- [Task goal] Which lines below contain "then"? Pull them out.

- [Data extract]
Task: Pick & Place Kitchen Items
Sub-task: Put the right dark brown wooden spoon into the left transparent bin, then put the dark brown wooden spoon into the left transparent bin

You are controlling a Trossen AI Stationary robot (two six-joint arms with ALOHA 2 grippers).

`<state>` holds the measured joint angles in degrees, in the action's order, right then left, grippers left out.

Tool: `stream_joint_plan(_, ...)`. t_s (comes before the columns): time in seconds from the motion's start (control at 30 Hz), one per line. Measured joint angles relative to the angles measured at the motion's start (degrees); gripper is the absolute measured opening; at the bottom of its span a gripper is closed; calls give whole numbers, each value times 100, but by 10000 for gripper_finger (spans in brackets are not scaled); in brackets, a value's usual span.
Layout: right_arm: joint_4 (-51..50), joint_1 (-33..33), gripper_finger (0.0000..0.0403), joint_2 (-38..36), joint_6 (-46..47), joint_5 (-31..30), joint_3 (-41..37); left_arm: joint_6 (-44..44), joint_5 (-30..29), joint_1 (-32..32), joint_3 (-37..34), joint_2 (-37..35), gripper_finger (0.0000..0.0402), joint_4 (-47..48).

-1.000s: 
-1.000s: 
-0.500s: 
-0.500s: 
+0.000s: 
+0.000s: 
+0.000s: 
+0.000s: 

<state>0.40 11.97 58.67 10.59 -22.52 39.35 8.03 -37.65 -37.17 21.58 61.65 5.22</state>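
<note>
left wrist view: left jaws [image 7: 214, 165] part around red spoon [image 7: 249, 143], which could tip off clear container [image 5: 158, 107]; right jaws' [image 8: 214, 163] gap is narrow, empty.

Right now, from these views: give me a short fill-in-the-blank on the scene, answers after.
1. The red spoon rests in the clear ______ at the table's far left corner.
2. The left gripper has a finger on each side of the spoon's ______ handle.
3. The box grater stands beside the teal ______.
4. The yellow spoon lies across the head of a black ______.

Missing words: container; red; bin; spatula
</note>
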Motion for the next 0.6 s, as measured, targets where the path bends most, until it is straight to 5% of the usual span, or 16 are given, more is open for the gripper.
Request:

- [Expected output]
Sub-task: Put the right dark brown wooden spoon into the left transparent bin, then put the dark brown wooden spoon into the left transparent bin
`<state>` holds the measured joint angles in degrees, in the action's order, right then left, grippers left out.

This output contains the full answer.